I´ve seen other of your multis in another thread. Be careful with the light on this one. Definetly parishii doesn´t like excesive light levels.

Good luck !!


----------



## The Mutant (Jun 14, 2013)

*Trithor:* I hope it'll be fine... I've sort of lost the little confidence I had managed to build up, because of how bad my baby roths are doing. 

I potted it into one of my new net pots, in a coarse bark, leca, sphagnum, and perlite mix. I added sphagnum on top to protect the new little root nubs that are poking through.

*Atlantis:* I know they don't want much light, I've asked about what light levels is good for it but haven't gotten an answer yet. I'm keeping it so that it gets less light than the Phals at the moment.


----------



## SlipperKing (Jun 14, 2013)

Less light then phals is a good start. Keep the plant plumped up not too much water but don't cheat it either. One way I gauge the need to water is the moss on top...damp leave it...drying out water. I've seen those blemishes on plants before, I'm not concerned but do watch them just in case something down the road becomes of them.


----------



## The Mutant (Jun 15, 2013)

SlipperKing said:


> Less light then phals is a good start. Keep the plant plumped up not too much water but don't cheat it either. One way I gauge the need to water is the moss on top...damp leave it...drying out water. I've seen those blemishes on plants before, I'm not concerned but do watch them just in case something down the road becomes of them.


Thanks for the tips! I think it'll dry up fairly quick in the substrate + net pot its potted in, maybe a day. I have skewers in all the pots to be able to gauge when they want water. I still need to learn to get the watering right though.


----------



## Trithor (Jun 15, 2013)

Be carefull that you are not poking the skewers into your developing roots. Keep humidity high, warm, good air circulation (not a gale!), and water as Rick pointed out , use the 'Goldilocks Principle' (not too little, not too much, just enough)


----------



## The Mutant (Jun 15, 2013)

Trithor said:


> Be carefull that you are not poking the skewers into your developing roots. Keep humidity high, warm, good air circulation (not a gale!), and water as Rick pointed out , use the 'Goldilocks Principle' (not too little, not too much, just enough)


Trust me, that's my worst nightmare! But since I just repotted it, I know where the little buggers are hiding, so I can avoid poking them. I always keep the skewers in the same position, so that if a root should encounter them, they can grow around them. So far I haven't skewered any roots (I think...hope...).

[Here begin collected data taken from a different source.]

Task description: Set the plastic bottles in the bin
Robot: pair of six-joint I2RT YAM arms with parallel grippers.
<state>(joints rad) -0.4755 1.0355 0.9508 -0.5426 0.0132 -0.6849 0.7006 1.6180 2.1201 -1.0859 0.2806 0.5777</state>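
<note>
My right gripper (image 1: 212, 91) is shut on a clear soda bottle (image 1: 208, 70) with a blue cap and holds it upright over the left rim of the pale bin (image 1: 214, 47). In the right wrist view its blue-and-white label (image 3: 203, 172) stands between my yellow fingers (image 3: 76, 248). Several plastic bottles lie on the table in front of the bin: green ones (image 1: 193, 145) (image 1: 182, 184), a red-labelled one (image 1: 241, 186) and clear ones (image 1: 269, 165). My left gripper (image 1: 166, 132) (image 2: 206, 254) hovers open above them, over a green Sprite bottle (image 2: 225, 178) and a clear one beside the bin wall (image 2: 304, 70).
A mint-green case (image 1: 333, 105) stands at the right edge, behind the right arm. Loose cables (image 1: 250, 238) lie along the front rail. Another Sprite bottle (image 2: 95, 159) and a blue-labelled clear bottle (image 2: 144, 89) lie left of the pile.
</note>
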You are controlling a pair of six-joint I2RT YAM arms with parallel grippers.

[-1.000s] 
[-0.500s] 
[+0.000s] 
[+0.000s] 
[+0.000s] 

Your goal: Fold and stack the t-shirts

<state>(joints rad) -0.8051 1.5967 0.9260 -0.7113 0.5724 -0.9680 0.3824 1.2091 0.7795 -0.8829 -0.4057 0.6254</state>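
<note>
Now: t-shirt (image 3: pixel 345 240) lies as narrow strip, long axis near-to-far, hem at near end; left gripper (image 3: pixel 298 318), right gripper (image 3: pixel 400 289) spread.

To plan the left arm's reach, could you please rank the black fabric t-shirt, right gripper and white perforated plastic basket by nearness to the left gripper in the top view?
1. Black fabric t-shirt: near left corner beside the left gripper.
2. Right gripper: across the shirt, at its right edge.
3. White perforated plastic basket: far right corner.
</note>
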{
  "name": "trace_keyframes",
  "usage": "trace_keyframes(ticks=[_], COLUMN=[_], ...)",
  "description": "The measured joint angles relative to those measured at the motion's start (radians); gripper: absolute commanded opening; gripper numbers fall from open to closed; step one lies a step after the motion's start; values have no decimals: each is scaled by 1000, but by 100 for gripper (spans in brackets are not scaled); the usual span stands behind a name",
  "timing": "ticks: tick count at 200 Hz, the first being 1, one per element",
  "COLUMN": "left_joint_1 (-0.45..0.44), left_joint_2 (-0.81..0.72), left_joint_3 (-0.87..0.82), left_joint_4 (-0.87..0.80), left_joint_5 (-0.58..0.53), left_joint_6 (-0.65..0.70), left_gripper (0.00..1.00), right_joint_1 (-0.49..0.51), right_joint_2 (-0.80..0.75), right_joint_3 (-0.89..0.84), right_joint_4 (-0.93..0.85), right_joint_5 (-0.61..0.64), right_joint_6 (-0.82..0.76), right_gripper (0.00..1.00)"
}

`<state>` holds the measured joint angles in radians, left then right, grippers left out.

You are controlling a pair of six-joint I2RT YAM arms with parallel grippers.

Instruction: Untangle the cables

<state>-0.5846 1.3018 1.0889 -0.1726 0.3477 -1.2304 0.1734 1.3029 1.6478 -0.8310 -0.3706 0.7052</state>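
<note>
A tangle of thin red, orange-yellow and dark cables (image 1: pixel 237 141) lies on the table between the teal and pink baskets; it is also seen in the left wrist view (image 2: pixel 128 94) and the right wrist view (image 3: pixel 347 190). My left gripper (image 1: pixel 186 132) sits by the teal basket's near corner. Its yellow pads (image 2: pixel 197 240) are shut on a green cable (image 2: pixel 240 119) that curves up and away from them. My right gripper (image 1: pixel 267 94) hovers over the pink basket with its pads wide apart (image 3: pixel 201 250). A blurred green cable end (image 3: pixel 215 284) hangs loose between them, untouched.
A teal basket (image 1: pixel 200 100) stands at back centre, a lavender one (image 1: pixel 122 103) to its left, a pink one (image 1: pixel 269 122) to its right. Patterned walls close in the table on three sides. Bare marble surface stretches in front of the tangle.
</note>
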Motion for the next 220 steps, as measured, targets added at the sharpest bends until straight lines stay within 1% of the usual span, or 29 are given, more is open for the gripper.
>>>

I think the air circulation is good where I keep it, but no gales, just moving air. The fans seem to have created some sort of air tunnel right there, so one of the doors keep gently closing itself. This without the fans even being near it, which is quite interesting.


----------



## Trithor (Jun 15, 2013)

Poltergeist?


----------



## The Mutant (Jun 15, 2013)

Trithor said:


> Poltergeist?


A fan induced poltergeist... Hmm... Quite possible. :rollhappy:


----------